* **Exercise objective**
Among the lines of the records below, copy those that hold the word "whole".

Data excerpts
== Segment start ==

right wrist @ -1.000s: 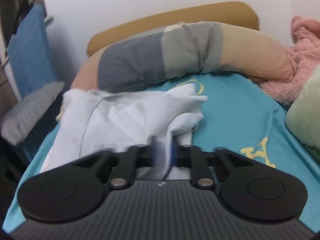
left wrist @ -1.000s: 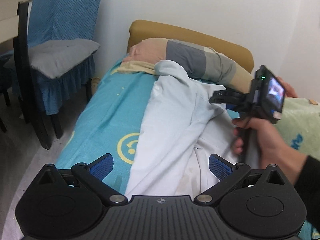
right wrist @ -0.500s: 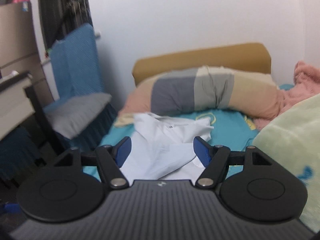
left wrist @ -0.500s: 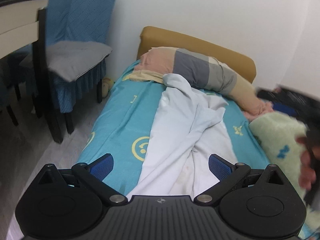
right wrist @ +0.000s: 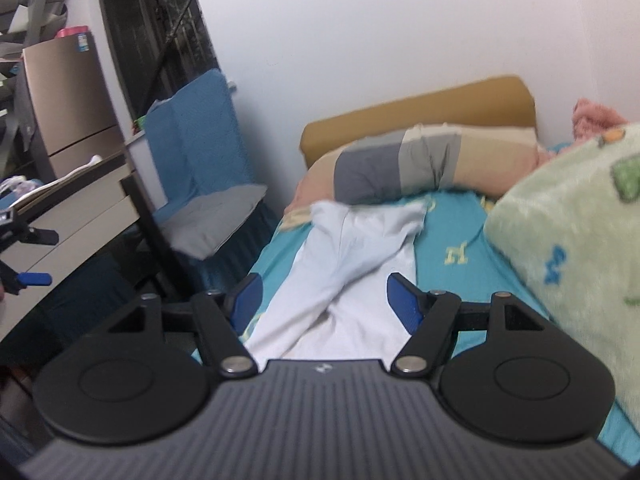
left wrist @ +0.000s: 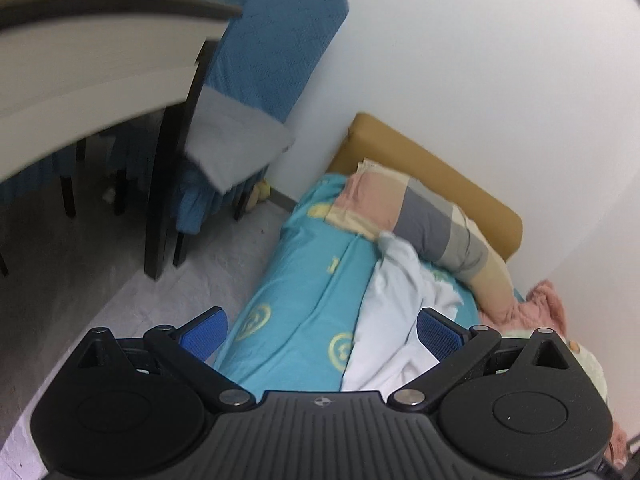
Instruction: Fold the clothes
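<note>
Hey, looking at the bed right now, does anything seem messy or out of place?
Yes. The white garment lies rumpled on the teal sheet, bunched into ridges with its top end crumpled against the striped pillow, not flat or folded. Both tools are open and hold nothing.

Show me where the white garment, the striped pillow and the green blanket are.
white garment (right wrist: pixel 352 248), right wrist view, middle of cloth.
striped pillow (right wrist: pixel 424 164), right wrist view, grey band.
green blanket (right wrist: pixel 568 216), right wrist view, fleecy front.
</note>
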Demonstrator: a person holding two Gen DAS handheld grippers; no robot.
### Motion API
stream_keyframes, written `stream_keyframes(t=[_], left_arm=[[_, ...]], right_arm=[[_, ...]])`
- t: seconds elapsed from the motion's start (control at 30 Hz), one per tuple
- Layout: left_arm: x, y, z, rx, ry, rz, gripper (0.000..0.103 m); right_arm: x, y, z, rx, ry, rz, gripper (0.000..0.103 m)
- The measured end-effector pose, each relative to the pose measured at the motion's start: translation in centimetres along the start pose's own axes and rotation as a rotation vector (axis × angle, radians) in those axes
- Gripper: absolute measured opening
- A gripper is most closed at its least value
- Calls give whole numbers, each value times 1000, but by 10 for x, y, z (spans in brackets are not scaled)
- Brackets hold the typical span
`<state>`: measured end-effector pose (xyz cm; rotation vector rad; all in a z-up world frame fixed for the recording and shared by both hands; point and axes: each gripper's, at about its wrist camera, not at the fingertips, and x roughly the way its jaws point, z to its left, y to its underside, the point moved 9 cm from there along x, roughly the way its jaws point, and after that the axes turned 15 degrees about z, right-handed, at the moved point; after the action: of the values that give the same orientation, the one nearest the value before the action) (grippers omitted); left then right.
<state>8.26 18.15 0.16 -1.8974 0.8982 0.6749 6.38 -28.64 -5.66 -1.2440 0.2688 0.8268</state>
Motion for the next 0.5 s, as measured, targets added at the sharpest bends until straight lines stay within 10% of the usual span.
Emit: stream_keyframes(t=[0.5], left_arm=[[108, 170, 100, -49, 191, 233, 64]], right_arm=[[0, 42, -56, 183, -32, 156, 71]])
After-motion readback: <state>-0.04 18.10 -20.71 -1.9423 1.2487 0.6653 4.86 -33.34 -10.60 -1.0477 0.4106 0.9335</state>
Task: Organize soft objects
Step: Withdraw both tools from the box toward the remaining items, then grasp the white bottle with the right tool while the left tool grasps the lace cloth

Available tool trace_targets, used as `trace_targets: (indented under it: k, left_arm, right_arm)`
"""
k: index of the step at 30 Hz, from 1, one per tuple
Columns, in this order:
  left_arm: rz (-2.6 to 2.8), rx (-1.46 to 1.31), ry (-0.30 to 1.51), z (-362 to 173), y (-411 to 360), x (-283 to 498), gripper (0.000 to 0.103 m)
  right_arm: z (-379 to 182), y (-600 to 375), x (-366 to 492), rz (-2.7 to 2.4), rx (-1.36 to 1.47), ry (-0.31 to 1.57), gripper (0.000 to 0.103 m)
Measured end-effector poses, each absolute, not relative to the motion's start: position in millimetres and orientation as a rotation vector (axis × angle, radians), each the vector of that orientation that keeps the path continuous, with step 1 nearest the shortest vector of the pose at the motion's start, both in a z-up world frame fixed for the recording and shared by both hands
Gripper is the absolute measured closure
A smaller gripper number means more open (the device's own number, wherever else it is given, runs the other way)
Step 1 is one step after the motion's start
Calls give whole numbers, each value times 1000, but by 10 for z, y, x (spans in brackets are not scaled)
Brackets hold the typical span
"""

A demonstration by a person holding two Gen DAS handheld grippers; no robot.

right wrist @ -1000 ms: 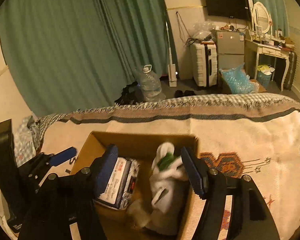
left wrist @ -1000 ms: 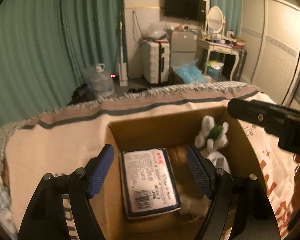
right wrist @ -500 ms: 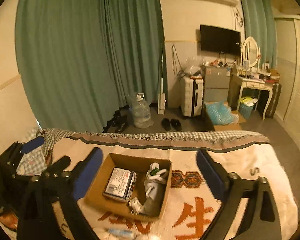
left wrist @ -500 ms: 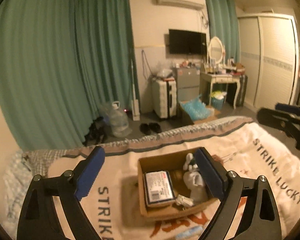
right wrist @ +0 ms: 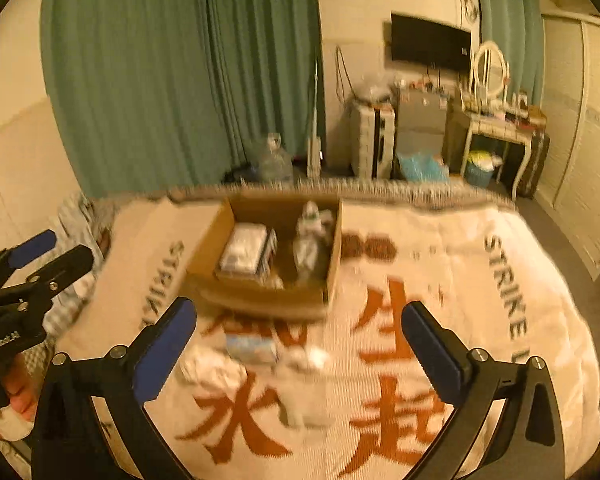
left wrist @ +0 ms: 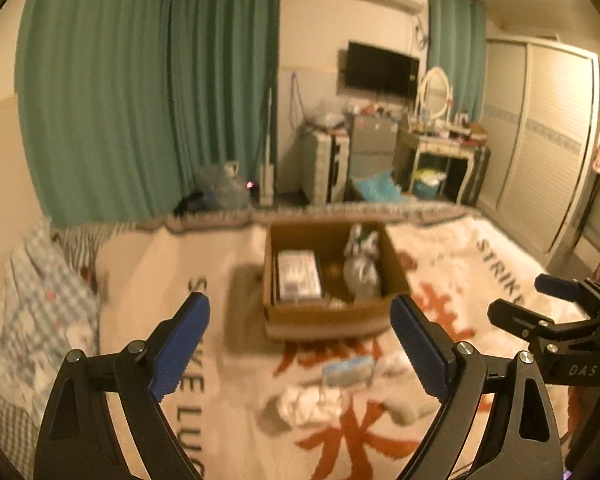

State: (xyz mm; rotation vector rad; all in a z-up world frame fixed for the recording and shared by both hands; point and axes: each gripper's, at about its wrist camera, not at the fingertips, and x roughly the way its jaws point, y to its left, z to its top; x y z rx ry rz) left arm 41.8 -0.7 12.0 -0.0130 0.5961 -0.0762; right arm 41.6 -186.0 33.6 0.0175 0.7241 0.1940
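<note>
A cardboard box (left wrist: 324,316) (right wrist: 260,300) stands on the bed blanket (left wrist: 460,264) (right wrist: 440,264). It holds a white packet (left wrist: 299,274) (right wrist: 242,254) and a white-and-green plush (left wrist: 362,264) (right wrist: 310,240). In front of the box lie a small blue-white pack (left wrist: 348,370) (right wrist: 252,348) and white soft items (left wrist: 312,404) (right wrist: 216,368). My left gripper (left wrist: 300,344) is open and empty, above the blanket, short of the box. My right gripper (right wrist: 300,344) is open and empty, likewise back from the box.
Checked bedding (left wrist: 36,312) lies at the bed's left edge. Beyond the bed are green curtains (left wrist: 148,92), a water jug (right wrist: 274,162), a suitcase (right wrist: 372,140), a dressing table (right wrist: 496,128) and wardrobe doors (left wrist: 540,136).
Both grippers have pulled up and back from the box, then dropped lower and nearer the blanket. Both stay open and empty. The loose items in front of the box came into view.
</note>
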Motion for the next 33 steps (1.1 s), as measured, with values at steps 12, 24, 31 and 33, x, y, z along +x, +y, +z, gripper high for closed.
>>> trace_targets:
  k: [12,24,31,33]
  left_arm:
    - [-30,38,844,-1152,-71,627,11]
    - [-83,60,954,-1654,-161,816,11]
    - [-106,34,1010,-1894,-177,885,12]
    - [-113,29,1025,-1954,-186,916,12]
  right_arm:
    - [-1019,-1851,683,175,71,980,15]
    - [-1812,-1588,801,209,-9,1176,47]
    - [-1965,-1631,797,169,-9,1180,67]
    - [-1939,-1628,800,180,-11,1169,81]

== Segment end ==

* **Task result**
- Calls give whole numbers, each value times 1000, but by 10 for x, y, z (spans in brackets are not scaled)
Calls give whole numbers, each value times 1000, but by 10 for z, y, x (spans in brackets are not scaled)

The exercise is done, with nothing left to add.